ECLI:NL:HR:2006:AX6589
Hoge Raad
- Cassatie
- J.B. Fleers
- A.M.J. van Buchem-Spapens
- E.J. Numann
- W.A.M. van Schendel
- W.D.H. Asser
- Rechtspraak.nl
Kennelijk onredelijk ontslag van een bestuurder door een assurantiebemiddelingsbedrijf
In deze zaak gaat het om een arbeidsgeschil tussen een assurantiebemiddelingsbedrijf, Elan Financieel Adviesbureau B.V., en haar voormalig bestuurder, [eiser]. De zaak is gestart door [eiser] die op 19 april 2001 Elan heeft gedagvaard voor de rechtbank te Leeuwarden. Hij vorderde onder andere dat het ontslag door Elan kennelijk onredelijk was en eiste een schadevergoeding van ƒ 1.073.399,--, of een door de rechtbank vast te stellen bedrag, vermeerderd met wettelijke rente vanaf de datum van ontslag.

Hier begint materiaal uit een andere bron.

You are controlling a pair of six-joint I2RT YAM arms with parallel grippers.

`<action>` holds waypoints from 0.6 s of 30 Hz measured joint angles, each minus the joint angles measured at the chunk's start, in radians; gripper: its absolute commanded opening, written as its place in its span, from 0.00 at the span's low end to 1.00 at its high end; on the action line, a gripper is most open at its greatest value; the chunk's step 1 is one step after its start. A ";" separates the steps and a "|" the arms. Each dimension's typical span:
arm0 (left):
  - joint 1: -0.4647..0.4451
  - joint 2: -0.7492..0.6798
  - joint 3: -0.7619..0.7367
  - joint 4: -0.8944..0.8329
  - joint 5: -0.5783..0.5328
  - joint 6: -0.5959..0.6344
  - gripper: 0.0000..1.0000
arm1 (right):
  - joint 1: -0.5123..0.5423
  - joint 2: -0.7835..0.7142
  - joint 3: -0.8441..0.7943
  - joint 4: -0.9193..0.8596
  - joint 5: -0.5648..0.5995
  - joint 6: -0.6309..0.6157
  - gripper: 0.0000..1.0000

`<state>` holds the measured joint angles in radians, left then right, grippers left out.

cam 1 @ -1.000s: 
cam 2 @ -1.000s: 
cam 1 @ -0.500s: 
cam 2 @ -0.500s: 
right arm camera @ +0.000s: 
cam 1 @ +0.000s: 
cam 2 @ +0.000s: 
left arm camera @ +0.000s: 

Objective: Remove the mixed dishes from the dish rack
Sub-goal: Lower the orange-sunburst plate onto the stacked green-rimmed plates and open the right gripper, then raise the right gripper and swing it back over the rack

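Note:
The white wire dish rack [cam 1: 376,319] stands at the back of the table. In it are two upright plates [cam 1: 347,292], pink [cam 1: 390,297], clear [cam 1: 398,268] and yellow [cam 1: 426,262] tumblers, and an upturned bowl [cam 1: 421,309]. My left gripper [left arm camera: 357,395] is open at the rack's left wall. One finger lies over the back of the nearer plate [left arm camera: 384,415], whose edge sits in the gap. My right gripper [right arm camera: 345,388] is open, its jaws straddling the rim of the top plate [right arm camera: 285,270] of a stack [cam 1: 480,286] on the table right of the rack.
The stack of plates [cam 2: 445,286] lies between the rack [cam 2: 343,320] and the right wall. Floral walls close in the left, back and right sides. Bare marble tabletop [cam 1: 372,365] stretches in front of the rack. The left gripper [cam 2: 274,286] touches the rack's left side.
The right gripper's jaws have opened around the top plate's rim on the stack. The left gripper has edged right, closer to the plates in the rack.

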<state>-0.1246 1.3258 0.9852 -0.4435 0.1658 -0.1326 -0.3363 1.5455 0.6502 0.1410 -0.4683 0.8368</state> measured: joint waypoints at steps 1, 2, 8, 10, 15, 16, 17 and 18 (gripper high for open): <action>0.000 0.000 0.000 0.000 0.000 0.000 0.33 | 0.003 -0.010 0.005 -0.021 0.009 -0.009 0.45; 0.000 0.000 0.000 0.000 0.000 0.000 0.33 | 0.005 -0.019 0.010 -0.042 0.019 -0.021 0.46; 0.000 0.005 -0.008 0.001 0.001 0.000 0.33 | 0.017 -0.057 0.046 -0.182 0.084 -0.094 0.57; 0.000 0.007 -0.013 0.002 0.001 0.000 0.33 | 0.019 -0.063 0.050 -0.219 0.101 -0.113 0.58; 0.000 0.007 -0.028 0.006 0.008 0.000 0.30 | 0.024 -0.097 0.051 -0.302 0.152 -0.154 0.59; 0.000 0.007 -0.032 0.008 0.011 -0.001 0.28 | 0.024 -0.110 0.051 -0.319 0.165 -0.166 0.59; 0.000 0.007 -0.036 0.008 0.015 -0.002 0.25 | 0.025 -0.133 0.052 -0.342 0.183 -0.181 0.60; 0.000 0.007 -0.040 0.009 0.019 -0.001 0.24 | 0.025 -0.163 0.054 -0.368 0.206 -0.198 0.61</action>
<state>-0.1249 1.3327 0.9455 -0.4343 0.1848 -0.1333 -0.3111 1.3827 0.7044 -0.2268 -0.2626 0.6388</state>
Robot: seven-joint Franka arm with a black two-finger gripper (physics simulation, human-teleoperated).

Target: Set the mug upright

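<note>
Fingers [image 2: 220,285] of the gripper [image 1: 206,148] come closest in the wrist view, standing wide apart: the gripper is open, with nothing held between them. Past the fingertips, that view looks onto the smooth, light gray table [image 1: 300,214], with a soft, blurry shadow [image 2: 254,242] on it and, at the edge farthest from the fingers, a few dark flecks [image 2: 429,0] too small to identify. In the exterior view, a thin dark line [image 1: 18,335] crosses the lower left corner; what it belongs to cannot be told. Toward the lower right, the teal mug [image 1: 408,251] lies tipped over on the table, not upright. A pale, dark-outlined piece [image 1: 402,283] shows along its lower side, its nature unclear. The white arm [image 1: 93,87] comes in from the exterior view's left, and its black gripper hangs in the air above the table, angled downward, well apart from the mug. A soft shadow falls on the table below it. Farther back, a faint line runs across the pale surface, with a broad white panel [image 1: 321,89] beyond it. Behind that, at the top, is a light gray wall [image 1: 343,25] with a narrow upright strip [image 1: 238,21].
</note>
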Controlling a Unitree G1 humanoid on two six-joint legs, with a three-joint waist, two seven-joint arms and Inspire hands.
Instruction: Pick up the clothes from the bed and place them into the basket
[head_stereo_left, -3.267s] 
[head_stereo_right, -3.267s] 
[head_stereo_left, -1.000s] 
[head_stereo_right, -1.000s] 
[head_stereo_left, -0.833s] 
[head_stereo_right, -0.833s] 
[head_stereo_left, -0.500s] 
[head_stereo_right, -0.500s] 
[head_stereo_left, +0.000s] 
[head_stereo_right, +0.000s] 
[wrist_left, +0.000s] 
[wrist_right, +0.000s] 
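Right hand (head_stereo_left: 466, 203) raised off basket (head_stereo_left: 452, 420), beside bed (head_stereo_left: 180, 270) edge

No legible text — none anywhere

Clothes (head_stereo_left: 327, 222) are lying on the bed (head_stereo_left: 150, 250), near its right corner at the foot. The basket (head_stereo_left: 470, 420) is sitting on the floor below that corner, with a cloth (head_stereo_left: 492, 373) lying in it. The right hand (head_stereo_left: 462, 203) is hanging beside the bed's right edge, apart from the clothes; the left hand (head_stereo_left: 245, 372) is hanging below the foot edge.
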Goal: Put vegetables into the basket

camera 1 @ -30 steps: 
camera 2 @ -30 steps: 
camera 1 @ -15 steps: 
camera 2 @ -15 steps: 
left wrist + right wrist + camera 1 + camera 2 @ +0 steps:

Elan heeft de vordering bestreden.
De rechtbank heeft op 16 april 2003 geoordeeld dat Elan [eiser] moest vergoeden met een bedrag van € 28.235,63 bruto, vermeerderd met wettelijke rente. Het meer of anders gevorderde werd afgewezen. [eiser] ging in hoger beroep bij het gerechtshof te Leeuwarden, dat op 24 november 2004 het vonnis van de rechtbank vernietigde en de vordering van [eiser] afwees.
Tegen dit arrest heeft [eiser] cassatie ingesteld. De Hoge Raad heeft op 23 juni 2006 het beroep verworpen en [eiser] veroordeeld in de kosten van het geding in cassatie, die aan de zijde van Elan zijn begroot op € 5.802,34 aan verschotten en € 2.200,-- voor salaris. De Hoge Raad oordeelde dat de klachten in het cassatiemiddel niet tot cassatie konden leiden en dat nadere motivering niet nodig was, aangezien de klachten niet nopen tot beantwoording van rechtsvragen in het belang van de rechtseenheid of de rechtsontwikkeling.